Des notions comme la retenue, la dignité et l'éthique journalistique semblent s'être envolées à des kilomètres.

À tous ces médias qui ont utilisé la vie d'une jeune de 16 ans pour faire un brin de « buzz », cela ne vous est pas venu à l'esprit que cette personne ne vous a rien demandé ? Que ce n'était pas d'intérêt public que de dévoiler impunément les contours d'une vie comme vous l'avez fait, et ce de manière pour le moins feuilletonnesque et approximative. Il fallait absolument exploiter l'«image» et l'«histoire» de cette personne pour faire des « clics » – et de l'argent ? Vous n'avez pas honte un peu ?

Je n'irai pas jusqu'à prétendre qu'il n'y a pas de petits sujets, il n'y a que de petits journalistes...

- Robert Belleret

Cette navrante démarche peut même être dommageable pour ladite personne, celle-ci effrontément exposée dans son intimité. Cela peut possiblement «scrapper» ses prochaines entrevues d'embauche, certaines relations, etc. Quand quelqu'un va la « googler », il y a de fortes chances de «tomber» sur plusieurs articles racoleurs. On pourra bien se dire qu'on ne « résume » pas une personne à son « empreinte virtuelle ». Certes, mais beaucoup de gens intériorisent tristement une telle façon de penser. Et ainsi, certains en viendront à réduire ladite personne à quoi ? Prostitution, fugue, etc. Inévitablement, cela aura des répercussions sur sa vie.

Parlons de la série Fugueuse si vous le voulez bien.

La série, malgré ses défauts, peut faire œuvre utile à plusieurs égards. Un show comme Fugueuse permet de sensibiliser sur certaines réalités sociales, et ainsi faire place à la discussion/débat sur divers sujets (prostitution, exploitation sexuelle, DPJ, éducation, Centre jeunesse, proxénétisme, famille, interventions en situation de fugue, etc.). Il est ainsi regrettable que, dans une optique de « toujours plus d'auditoires ! », cette promotion racoleuse vienne ternir le portrait et les apports positifs d'une telle émission. En effet, avec des titres comme « Fugueuse comme à la télé », certains médias instrumentalisent la série, mais surtout la fugue -bien réelle- d'une personne (avec tout ce que cela implique; pour la personne, pour les proches, les intervenant(e)s, etc.) pour venir grossièrement faire la promotion d'une série télé...

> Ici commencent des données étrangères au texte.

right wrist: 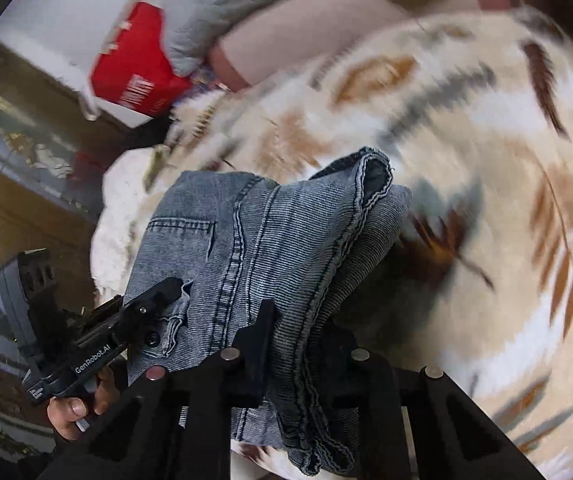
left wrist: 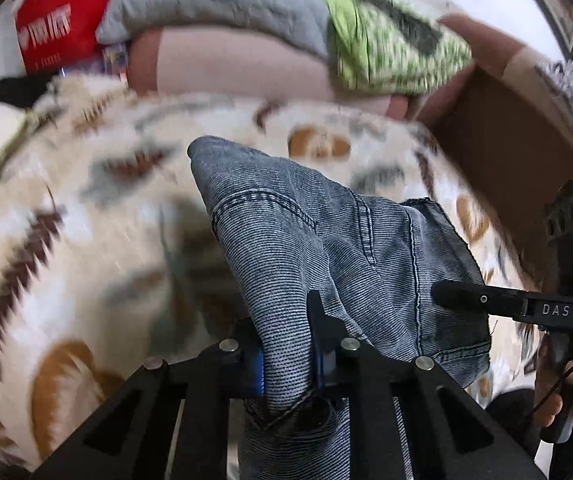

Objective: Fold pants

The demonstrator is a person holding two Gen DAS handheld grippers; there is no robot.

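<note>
Grey-blue washed denim pants [left wrist: 286, 216] hang bunched above the patterned blanket, held from both sides. In the left wrist view my left gripper [left wrist: 286, 344] is shut on a thick fold of the denim, and the cloth drapes over its fingers. From the right, my right gripper [left wrist: 450, 294] pinches the pants' hemmed edge. The right wrist view shows the pants [right wrist: 254, 240] with a pocket and seams showing. There my right gripper [right wrist: 298, 340] is shut on a stacked hem, and one finger is hidden under the cloth. My left gripper [right wrist: 158, 292] bites the pocket side.
A cream blanket [left wrist: 86, 208] with brown and grey feather marks covers the bed. Behind it lie a grey pillow [left wrist: 214, 4], a green patterned pillow [left wrist: 382, 48] and a red box [left wrist: 58, 28]. A brown board [left wrist: 498, 136] stands at the right. A person's hand [right wrist: 74, 408] holds the left gripper's handle.
</note>
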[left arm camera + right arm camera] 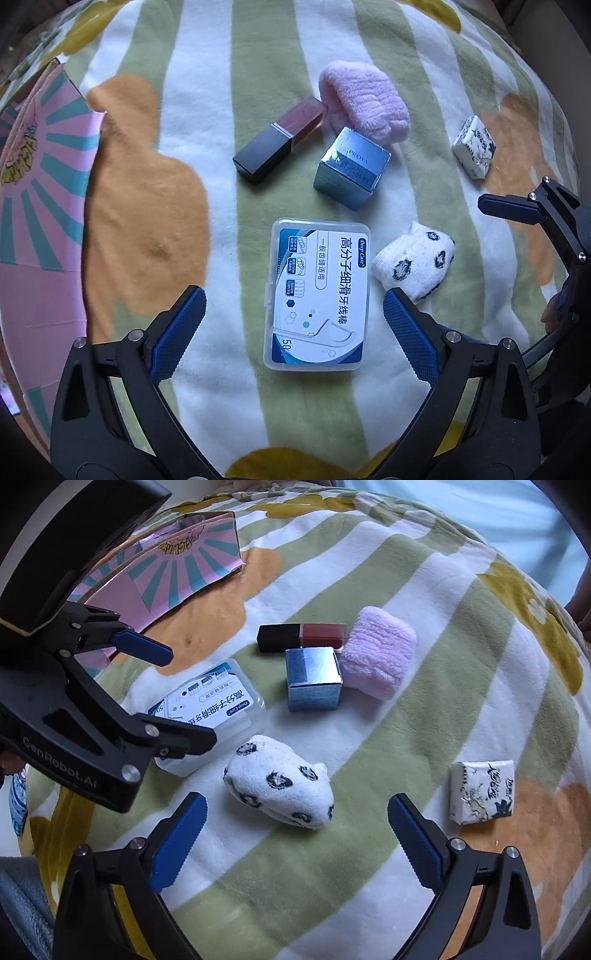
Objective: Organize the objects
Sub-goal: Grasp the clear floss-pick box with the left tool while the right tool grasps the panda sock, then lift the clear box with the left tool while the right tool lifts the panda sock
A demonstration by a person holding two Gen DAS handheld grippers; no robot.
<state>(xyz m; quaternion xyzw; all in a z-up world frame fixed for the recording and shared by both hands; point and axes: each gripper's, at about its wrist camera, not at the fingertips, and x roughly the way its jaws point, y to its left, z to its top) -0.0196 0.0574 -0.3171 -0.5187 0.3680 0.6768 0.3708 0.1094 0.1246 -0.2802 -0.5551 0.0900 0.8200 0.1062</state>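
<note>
A clear plastic floss-pick box (317,293) (212,710) lies flat between the fingers of my open left gripper (293,325), which hovers over it without touching. A rolled white sock with black prints (415,260) (280,781) sits just ahead of my open right gripper (295,834). Farther out lie a dark lipstick (279,140) (301,637), a blue cube box (351,168) (313,677), a pink fluffy band (364,101) (376,657) and a white printed tissue pack (474,147) (482,792). The left gripper (177,698) shows at the left of the right wrist view.
Everything rests on a soft striped green-and-white blanket (207,92) (424,720) with orange and yellow patches. A pink cardboard box with teal rays (40,206) (173,576) stands at the left. The right gripper's finger (509,208) shows at the right edge.
</note>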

Alors que les médias peuvent être tellement plus : outil formidable de conscientisation, 4 pouvoir, lieu privilégié d'interroger la société, d'observer et de comprendre le monde dans lequel nous évoluons, etc., il advient que de telles sottises versent dans le voyeurisme, dans la petitesse, voir dans la désinformation, et ne participent qu'à l'appauvrissement du débat public. Vous, gens des médias concernés, n'êtes alors que bêtise et pollution culturelle.

« On veut s'informer vite, au lieu d'informer bien. La vérité n'y gagne pas. [...] Il revient au journaliste, mieux renseigné que le public, de lui présenter, avec le maximum de réserves, des informations dont il connaît bien la précarité

- Albert Camus

Le pire c'est que ce type d'article et de « contenu journalistique » sont monnaie courante dans notre paysage médiatique, sans qu'on ne s'en indigne outre mesure. Malheureusement, on s'habitue à cette pollution culturelle devenue familière, de la même façon qu'on en vient à ne plus sentir une odeur qui empeste quand on y a été exposé longtemps.

Bref, il importe de ne jamais cesser de s'indigner d'un tel journalisme de bas étage, de le dénoncer haut et fort. C'est notamment en exigeant de la qualité et des reportages de fond plutôt que de l'information-divertissement et du superficiel, du journalisme critique plutôt que du consensuel, que nous gagnerons en tant que société.